PROBLEM DESCRIPTION -
Write out again, exactly, the lines below starting at the one with "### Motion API" and ending at the one with "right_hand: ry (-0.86".
DATA RECORDS below:
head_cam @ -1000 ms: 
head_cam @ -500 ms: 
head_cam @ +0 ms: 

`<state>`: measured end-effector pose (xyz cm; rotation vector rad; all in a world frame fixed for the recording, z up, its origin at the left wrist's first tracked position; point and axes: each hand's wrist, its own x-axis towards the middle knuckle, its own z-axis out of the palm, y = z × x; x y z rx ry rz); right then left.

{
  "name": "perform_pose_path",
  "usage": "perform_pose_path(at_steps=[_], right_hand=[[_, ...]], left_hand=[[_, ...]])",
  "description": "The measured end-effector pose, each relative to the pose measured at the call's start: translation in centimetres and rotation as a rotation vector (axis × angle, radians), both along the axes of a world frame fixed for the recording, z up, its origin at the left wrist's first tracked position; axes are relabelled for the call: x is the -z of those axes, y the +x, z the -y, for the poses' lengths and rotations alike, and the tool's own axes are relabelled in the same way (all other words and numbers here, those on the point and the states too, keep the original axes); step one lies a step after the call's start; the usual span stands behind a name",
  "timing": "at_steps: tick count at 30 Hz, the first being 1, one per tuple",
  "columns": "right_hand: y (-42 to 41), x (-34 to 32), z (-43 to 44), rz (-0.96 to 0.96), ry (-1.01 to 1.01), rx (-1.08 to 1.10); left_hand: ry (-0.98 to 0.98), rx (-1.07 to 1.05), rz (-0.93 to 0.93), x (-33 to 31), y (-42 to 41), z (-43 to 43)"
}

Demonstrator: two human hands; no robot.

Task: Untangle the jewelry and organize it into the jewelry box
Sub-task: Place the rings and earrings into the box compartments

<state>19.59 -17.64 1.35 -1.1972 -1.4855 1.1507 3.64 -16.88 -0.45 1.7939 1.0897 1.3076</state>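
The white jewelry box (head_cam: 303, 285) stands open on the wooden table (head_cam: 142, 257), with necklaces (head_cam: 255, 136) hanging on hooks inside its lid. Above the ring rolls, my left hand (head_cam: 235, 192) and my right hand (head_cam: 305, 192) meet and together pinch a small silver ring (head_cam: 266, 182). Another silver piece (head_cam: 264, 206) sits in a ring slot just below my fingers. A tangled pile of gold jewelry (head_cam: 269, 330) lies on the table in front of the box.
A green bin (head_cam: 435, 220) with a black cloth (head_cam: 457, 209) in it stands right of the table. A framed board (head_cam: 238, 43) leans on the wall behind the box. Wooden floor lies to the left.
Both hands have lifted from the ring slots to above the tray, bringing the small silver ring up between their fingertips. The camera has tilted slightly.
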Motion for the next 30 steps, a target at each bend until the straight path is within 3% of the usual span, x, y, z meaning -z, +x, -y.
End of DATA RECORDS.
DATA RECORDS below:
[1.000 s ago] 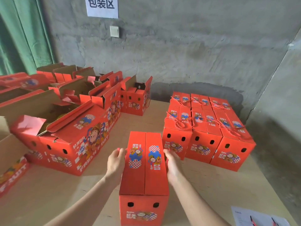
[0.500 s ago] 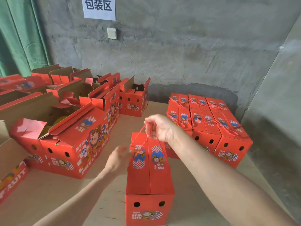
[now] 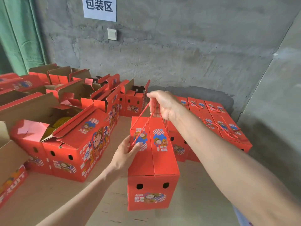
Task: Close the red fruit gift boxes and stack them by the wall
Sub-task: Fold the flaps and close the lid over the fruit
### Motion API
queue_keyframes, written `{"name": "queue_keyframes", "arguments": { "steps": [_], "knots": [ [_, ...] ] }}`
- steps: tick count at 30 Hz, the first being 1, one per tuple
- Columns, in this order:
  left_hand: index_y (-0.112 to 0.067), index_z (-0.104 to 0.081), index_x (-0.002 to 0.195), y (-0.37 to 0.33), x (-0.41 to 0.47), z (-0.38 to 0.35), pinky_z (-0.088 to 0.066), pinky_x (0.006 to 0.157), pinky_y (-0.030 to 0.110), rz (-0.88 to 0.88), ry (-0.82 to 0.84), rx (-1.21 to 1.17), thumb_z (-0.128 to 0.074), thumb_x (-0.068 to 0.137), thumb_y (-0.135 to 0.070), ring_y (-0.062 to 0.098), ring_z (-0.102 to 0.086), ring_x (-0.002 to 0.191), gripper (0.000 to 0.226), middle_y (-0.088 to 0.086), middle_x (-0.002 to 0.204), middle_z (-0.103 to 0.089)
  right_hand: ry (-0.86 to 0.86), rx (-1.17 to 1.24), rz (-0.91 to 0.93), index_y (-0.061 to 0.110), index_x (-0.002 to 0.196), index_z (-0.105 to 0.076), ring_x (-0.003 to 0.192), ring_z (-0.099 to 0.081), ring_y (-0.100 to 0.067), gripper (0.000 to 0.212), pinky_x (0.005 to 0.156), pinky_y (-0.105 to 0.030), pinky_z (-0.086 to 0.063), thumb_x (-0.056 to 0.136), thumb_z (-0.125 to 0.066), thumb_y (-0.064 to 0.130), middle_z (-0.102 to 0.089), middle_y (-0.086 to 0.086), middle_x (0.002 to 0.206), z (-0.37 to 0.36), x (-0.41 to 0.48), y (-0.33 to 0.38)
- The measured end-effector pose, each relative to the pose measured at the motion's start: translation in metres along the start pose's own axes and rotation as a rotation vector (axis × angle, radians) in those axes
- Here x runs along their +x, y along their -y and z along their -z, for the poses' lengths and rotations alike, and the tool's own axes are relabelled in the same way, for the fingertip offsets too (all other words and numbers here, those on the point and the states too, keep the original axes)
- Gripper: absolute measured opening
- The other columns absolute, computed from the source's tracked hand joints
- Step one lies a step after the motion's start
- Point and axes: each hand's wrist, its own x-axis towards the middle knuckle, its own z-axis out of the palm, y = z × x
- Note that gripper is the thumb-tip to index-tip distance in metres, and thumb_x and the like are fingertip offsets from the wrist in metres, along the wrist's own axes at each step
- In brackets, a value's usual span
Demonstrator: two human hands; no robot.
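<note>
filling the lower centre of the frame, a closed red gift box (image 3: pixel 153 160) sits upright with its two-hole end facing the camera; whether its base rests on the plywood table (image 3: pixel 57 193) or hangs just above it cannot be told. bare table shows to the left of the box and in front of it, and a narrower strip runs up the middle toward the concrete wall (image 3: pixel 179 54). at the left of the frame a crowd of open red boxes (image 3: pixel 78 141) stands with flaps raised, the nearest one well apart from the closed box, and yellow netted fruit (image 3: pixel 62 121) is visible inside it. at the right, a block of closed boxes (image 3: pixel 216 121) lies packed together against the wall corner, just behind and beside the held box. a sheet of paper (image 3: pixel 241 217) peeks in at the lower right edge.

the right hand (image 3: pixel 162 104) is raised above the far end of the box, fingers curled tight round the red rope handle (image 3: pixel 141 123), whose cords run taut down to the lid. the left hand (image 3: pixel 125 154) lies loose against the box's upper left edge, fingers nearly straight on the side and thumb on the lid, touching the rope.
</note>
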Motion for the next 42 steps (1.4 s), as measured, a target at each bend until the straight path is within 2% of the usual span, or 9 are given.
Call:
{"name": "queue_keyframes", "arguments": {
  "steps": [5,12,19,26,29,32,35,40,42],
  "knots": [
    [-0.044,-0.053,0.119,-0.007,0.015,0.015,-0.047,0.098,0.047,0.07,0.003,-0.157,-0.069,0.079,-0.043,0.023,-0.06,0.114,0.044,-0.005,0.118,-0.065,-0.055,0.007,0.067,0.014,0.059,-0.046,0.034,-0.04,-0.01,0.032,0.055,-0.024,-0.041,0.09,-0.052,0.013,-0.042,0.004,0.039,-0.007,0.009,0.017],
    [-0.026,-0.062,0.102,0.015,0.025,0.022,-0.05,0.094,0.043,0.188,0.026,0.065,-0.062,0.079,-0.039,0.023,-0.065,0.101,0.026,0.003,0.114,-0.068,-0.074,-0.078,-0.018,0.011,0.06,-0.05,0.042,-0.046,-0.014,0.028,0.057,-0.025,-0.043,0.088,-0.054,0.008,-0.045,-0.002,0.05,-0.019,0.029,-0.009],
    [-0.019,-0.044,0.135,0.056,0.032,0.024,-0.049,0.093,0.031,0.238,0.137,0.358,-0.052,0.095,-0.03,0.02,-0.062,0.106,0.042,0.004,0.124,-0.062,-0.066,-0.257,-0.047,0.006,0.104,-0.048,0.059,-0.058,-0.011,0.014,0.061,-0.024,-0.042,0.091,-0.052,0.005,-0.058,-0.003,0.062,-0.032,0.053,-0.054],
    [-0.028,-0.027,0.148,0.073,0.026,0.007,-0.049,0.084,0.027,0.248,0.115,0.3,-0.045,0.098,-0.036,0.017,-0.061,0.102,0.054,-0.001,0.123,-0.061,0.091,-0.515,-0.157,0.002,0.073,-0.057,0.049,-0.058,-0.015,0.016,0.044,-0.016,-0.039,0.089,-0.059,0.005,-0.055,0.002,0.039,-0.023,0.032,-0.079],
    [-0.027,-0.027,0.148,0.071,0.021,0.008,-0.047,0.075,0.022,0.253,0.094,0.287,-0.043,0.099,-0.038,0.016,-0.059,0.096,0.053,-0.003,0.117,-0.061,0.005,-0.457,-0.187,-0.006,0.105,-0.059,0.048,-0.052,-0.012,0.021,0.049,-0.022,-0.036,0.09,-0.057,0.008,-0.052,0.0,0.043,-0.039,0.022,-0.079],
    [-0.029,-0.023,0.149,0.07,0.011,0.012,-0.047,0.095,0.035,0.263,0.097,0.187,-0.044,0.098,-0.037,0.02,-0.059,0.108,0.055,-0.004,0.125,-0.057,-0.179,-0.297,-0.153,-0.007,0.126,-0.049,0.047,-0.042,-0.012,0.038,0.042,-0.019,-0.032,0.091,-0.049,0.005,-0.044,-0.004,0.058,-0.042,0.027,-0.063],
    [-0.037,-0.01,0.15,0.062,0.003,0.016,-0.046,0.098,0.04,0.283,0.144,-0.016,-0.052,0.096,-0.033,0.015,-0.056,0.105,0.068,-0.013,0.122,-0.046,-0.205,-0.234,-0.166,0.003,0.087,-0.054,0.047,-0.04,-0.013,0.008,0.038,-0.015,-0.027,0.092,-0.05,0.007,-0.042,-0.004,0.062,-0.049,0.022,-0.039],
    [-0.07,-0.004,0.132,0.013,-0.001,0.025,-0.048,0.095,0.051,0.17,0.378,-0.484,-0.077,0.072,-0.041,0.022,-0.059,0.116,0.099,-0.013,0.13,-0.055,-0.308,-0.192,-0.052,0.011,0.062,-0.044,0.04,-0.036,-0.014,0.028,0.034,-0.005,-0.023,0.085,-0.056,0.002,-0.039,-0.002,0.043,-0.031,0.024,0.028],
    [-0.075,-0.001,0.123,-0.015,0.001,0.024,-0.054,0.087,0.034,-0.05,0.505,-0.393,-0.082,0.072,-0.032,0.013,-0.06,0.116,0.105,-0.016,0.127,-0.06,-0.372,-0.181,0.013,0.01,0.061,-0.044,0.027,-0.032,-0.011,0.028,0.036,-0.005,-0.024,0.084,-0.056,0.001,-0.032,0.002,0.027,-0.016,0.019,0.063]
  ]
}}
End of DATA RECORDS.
TASK ANSWER -
### Motion API
queue_keyframes, written `{"name": "queue_keyframes", "arguments": { "steps": [_], "knots": [ [_, ...] ] }}`
- steps: tick count at 30 Hz, the first being 1, one per tuple
- Columns, in this order:
  left_hand: index_y (-0.112 to 0.067), index_z (-0.104 to 0.081), index_x (-0.002 to 0.195), y (-0.37 to 0.33), x (-0.41 to 0.47), z (-0.38 to 0.35), pinky_z (-0.088 to 0.066), pinky_x (0.006 to 0.157), pinky_y (-0.030 to 0.110), rz (-0.88 to 0.88), ry (-0.82 to 0.84), rx (-1.21 to 1.17), thumb_z (-0.128 to 0.074), thumb_x (-0.068 to 0.137), thumb_y (-0.135 to 0.070), ring_y (-0.062 to 0.098), ring_z (-0.102 to 0.086), ring_x (-0.002 to 0.191), gripper (0.000 to 0.226), middle_y (-0.088 to 0.086), middle_x (-0.002 to 0.204), middle_z (-0.103 to 0.089)
  right_hand: ry (-0.86 to 0.86), rx (-1.17 to 1.24), rz (-0.91 to 0.93), index_y (-0.061 to 0.110), index_x (-0.002 to 0.196), index_z (-0.105 to 0.076), ring_x (-0.003 to 0.192), ring_z (-0.099 to 0.081), ring_y (-0.100 to 0.067), gripper (0.000 to 0.212), pinky_x (0.005 to 0.156), pinky_y (-0.105 to 0.030), pinky_z (-0.086 to 0.063), thumb_x (-0.056 to 0.136), thumb_z (-0.125 to 0.066), thumb_y (-0.064 to 0.130), middle_z (-0.102 to 0.089), middle_y (-0.086 to 0.086), middle_x (0.002 to 0.206), z (-0.37 to 0.36), x (-0.41 to 0.48), y (-0.33 to 0.38)

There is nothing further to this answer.